Yeah I saw those times all over the place to. It is confusing. I did T bones all week and 40 minutes to and hour was the same result. Steak was done to 129 internal temp at 40 minutes. When I did then again for an hour same result. 

I did read the texture starts to change at 4 hours. 

Salmon was also best for 40 minutes at 130.


----------



## wade (Jan 20, 2017)

Xray said:


> Thanks hillbilly. One thing I have found confusing in researching SV is that the times are all over the place. I understand that we have more wiggle room with SV, but some places have people cooking a piece of meat 2hrs and another cooking that same piece 10-12 hrs.
> 
> I guess I need to start taking notes.


A good reference site for Sous Vide is ChefSteps. They go from a basic introduction up to quite advanced techniques. 

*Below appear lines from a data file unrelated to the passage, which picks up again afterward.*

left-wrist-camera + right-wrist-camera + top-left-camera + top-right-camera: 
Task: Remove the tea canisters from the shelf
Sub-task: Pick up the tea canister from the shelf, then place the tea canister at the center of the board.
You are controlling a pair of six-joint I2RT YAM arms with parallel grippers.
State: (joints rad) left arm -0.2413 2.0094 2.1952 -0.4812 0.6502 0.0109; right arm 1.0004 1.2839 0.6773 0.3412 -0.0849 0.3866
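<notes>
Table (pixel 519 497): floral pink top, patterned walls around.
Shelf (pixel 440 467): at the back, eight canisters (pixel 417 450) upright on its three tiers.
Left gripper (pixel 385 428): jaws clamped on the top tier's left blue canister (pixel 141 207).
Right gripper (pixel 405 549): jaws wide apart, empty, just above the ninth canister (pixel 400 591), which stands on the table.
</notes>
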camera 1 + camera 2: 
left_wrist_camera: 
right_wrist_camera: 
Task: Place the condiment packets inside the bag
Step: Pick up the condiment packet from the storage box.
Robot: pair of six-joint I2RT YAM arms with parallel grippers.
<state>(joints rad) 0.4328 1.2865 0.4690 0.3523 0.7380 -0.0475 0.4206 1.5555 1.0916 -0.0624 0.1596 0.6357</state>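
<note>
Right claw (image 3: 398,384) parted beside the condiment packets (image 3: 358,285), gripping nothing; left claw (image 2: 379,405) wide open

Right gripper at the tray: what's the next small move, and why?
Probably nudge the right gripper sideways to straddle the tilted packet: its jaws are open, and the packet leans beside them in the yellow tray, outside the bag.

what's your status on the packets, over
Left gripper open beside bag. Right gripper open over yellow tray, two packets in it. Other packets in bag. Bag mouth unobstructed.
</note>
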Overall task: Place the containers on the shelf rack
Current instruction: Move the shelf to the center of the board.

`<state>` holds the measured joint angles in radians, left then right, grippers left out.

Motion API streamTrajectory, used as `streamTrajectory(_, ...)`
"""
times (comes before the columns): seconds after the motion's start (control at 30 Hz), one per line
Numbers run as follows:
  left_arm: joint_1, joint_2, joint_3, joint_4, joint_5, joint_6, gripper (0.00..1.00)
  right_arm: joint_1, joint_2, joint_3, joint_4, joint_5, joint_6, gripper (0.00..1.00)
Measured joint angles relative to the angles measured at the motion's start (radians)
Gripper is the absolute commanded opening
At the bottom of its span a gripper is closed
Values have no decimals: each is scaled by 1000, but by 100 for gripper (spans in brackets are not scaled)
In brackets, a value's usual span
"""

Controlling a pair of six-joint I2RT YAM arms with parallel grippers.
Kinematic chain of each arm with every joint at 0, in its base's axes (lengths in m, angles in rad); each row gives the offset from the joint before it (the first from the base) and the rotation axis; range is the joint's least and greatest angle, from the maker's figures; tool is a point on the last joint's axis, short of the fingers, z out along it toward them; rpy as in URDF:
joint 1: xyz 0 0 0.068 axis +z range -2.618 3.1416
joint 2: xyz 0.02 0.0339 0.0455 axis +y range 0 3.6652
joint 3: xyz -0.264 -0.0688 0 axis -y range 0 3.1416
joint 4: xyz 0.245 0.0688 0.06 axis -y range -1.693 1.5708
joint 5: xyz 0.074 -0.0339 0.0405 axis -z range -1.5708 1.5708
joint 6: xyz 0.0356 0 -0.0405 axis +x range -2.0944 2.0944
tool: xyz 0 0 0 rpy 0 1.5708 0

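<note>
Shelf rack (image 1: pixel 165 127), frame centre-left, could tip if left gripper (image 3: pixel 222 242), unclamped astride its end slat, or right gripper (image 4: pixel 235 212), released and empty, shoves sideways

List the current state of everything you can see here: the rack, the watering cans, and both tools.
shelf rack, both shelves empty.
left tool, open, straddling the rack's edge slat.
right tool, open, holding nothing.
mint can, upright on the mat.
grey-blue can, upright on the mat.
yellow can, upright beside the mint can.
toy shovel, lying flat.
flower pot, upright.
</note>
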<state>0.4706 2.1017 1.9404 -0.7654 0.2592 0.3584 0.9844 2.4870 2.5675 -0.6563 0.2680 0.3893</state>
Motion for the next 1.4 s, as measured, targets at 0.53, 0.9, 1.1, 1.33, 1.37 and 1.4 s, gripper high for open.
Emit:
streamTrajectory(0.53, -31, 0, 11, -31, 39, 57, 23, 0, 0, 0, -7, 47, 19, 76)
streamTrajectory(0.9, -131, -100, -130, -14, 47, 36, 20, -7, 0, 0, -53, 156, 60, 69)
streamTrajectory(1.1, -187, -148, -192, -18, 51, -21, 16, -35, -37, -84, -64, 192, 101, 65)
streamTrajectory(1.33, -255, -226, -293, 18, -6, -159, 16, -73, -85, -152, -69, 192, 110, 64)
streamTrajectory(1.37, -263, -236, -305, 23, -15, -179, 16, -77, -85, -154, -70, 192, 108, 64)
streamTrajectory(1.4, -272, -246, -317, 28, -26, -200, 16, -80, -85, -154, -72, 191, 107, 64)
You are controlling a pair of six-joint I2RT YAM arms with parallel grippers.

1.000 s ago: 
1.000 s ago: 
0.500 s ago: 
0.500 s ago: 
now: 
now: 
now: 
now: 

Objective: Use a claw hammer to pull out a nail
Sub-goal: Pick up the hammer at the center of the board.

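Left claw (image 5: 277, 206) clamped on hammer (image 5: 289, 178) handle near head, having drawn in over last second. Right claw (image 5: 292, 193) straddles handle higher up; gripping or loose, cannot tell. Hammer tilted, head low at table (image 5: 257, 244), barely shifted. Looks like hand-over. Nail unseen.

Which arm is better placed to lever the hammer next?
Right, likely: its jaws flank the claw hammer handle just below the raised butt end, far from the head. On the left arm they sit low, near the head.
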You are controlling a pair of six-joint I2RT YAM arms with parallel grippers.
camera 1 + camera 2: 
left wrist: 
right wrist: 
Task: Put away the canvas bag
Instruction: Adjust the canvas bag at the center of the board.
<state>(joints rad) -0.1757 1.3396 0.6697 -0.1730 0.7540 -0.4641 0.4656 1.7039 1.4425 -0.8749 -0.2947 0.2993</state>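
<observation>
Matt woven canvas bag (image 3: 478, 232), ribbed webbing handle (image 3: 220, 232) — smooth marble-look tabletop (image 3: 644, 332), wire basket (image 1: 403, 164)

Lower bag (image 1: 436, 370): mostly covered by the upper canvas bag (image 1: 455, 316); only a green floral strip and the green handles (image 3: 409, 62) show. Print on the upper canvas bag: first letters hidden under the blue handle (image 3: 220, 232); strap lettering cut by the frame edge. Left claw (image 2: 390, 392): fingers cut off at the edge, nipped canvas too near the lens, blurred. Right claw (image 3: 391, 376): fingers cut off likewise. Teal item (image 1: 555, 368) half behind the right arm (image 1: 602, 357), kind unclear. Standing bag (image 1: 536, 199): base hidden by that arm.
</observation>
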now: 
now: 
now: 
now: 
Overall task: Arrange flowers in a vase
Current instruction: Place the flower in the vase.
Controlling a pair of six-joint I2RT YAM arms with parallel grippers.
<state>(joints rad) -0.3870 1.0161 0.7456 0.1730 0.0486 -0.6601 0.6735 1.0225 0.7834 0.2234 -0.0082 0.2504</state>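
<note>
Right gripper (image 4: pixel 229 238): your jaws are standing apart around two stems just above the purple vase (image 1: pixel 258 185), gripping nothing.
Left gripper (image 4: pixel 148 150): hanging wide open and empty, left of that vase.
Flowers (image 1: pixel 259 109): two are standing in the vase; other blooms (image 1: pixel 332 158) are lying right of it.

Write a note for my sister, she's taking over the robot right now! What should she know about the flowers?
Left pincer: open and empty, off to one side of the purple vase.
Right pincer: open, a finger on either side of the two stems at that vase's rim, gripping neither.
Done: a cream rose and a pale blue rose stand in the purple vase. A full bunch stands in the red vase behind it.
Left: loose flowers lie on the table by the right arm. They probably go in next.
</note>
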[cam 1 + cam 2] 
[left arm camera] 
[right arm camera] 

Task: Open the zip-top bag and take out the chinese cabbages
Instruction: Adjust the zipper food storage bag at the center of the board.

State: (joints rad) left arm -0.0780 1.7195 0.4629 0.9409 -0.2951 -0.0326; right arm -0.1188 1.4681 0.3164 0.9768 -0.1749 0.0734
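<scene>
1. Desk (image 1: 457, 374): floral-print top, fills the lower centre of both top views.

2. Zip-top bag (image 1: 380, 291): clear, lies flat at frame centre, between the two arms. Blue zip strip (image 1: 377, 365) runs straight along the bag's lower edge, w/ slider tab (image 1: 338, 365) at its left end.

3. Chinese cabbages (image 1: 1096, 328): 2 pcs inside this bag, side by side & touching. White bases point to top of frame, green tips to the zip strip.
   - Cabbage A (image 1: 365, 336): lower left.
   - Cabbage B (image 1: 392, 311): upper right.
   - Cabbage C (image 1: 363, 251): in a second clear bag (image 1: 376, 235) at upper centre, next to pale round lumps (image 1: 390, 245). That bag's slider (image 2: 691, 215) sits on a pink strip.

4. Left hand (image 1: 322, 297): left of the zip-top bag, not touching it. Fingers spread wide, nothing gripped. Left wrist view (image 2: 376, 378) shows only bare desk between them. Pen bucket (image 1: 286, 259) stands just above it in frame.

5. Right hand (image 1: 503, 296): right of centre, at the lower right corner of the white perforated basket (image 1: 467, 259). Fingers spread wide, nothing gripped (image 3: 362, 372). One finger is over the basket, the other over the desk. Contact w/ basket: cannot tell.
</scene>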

https://www.chefsteps.com/activities/what-is-sous-vide

They also do a good sous vide cooking chart that gives you the times required for common foodstuffs and also the "wiggle room" before it begins to spoil

For medium rare beef steak they recommend between 45 minutes and 3 hours at 136 F (58 C) with the sweet spot at 90 minutes

For medium rare roast joints they recommend between 5 hours and 16 hours at 140 F (60 C) with the sweet spot at 6 hours.













TraditionalCookingTechniquesCombined.jpg



__ wade
__ Jan 20, 2017


----------



## hillbillyrkstr (Jan 20, 2017)

Boy 136 is a lot closer to medium for me. I'm in that 129-132 range.


----------



## bladeguy (Jan 20, 2017)




----------



## hillbillyrkstr (Jan 21, 2017)

Best steaks I've had. Gonna do some filets tonight. Can't get that perfect evenness in the cook any other way.


----------